Tutorial descriptions

Below you can find session descriptions for the four tutorials you can choose between at AHM20.

Radovan Bast: Share your tools

This will be a collaborative tutorial where all or most participants will be asked to briefly present 2 of their favorite tools or solutions or hacks which worked and improved their life or work situation, but also 1-2 things they tried which failed. You can for instance show what you do to automate mundane tasks or how you tackle distributed work and fragmented work weeks. Share the tools and apps that you would take to a desert island. Together we will in a very short time learn many new tricks. Hopefully we will also share ideas which did not work out since these are no less valuable.

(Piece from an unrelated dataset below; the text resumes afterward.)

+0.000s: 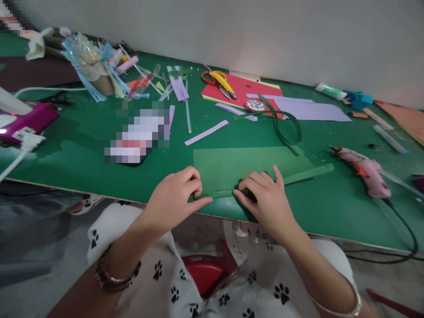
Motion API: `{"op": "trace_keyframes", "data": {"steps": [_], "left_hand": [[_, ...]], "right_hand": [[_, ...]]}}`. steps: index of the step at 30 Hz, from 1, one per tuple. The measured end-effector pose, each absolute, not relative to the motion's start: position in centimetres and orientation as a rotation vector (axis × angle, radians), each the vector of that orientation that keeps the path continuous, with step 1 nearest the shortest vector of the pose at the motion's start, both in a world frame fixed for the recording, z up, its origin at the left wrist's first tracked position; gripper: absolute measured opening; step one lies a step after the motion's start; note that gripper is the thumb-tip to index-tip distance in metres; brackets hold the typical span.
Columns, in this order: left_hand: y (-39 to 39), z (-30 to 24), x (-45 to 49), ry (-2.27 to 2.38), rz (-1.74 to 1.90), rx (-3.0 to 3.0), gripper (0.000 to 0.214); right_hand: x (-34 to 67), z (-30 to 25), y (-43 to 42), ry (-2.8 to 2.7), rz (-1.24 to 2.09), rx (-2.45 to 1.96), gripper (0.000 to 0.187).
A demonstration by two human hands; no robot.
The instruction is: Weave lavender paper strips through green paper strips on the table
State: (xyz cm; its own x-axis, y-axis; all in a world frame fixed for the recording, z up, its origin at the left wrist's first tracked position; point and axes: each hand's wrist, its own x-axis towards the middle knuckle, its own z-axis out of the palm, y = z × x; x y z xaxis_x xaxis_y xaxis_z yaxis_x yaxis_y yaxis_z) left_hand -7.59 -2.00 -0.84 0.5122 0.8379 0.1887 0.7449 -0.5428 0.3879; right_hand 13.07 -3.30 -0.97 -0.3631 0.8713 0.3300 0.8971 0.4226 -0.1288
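Note:
A light green sheet of paper (245,165) lies at the table's near edge, with a narrow fold along its near side. My left hand (179,194) pinches the left end of this fold, fingers curled and thumb along the edge. Farther right, my right hand (265,190) grips the same fold with thumb and bent fingers, its little finger lifted. Past that hand, a folded green strip (311,173) sticks out to the right. Dark green curled paper strips (281,123) lie at the sheet's far side.
Yellow-and-red scissors (220,84) rest on red paper (241,90) at the back. To the right lies a pink glue gun (367,172) with a cord. Lilac paper strips (207,132) are scattered beyond the sheet. A purple power strip (29,119) stands left.

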Motion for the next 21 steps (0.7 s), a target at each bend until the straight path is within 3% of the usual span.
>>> {"op": "trace_keyframes", "data": {"steps": [21], "left_hand": [[-1.9,-0.5,-7.5,1.427,0.447,2.469,0.031]], "right_hand": [[15.8,-0.9,-3.4,-2.277,-0.056,-1.558,0.026]]}}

Signing up to this workshop will require that you submit a short description before the new year about what you plan to share during your 10 minutes to help the tutorial organizer to prepare the session.

Jon Ander Novella: Distributing workloads in modern infrastructure

Possible topics for discussion in the talk

  • Brief Introduction about the current situation in academic infrastructure

  • HPC, Cloud and serverless, how will they converge, if they do?

  • Containers as fundamental objects in workload distribution

  • API-based tools for asynchronous tasks: state-of-the-art, examples as user stories in Sweden. Discussion about the pros and cons of different approaches.

    • Apache Spark

    • Kubernetes focused executors: Pachyderm, Argo, kube-openmpi, Kubeflow

  • Security management with distributed workloads: automated provisioning of credentials to executors by e.g: Vault. (Vault gives executors S3 credentials). Executors should not know about your storage backend.

  • Serverless workload example using Terraform and Amazon Lambda. Terraform allows developers to define infrastructure as code (IaC)

João da Silva: Kubernetes Essentials, the TL;DR

Have you been interested in getting started with Kubernetes? In this tutorial, we'll explain the main topics, and go through together trough them by kickstarting a simple Kubernetes cluster, and deploying containerised apps.

Prerequisites: General knowledge about containers (e.g. Docker), GNU/Linux or Mac laptop with admin rights

Keywords: Kubernetes master, Kubernetes nodes, pod, volume, service, namespace, deployment, Daemonset, statefulset, replicaset, job, control plane

Oskar Vidarsson: An overview of different common workflow languages

Reproducible data analysis is an important concept that has a whole host of technologies developed for it, and workflow languages are a central component of this. If you know that you are going to run an analysis repeatedly over an extended period of time you will be interested in doing it well, so why reinvent the wheel if you can get a perfectly fine wheel at the wheel store?

I will take you to the wheel store and give you my completely biased opinion of what I think are the strong and weak points of NextFlow, Snakemake and WDL.

We will:

  • Run a dockerized Snakemake workflow

  • Look at how the different languages are structured

  • Compare ways to visualize a workflow graphically

  • Point and laugh at memes

  • And more...

Requirements:

  • Basic command line skills

  • Git and docker to test Snakemake (optional)

  • A sense of humor

  • A laptop

Installation instructions for git and docker:

Git: https://git-scm.com/book/en/v2/Getting-Started-Installing-Git 

Docker: https://docs.docker.com/v17.09/engine/installation/ 

Run this to clone the tutorial repository

git clone https://github.com/oskarvid/snakemake-intro 

Then follow the instructions in the readme.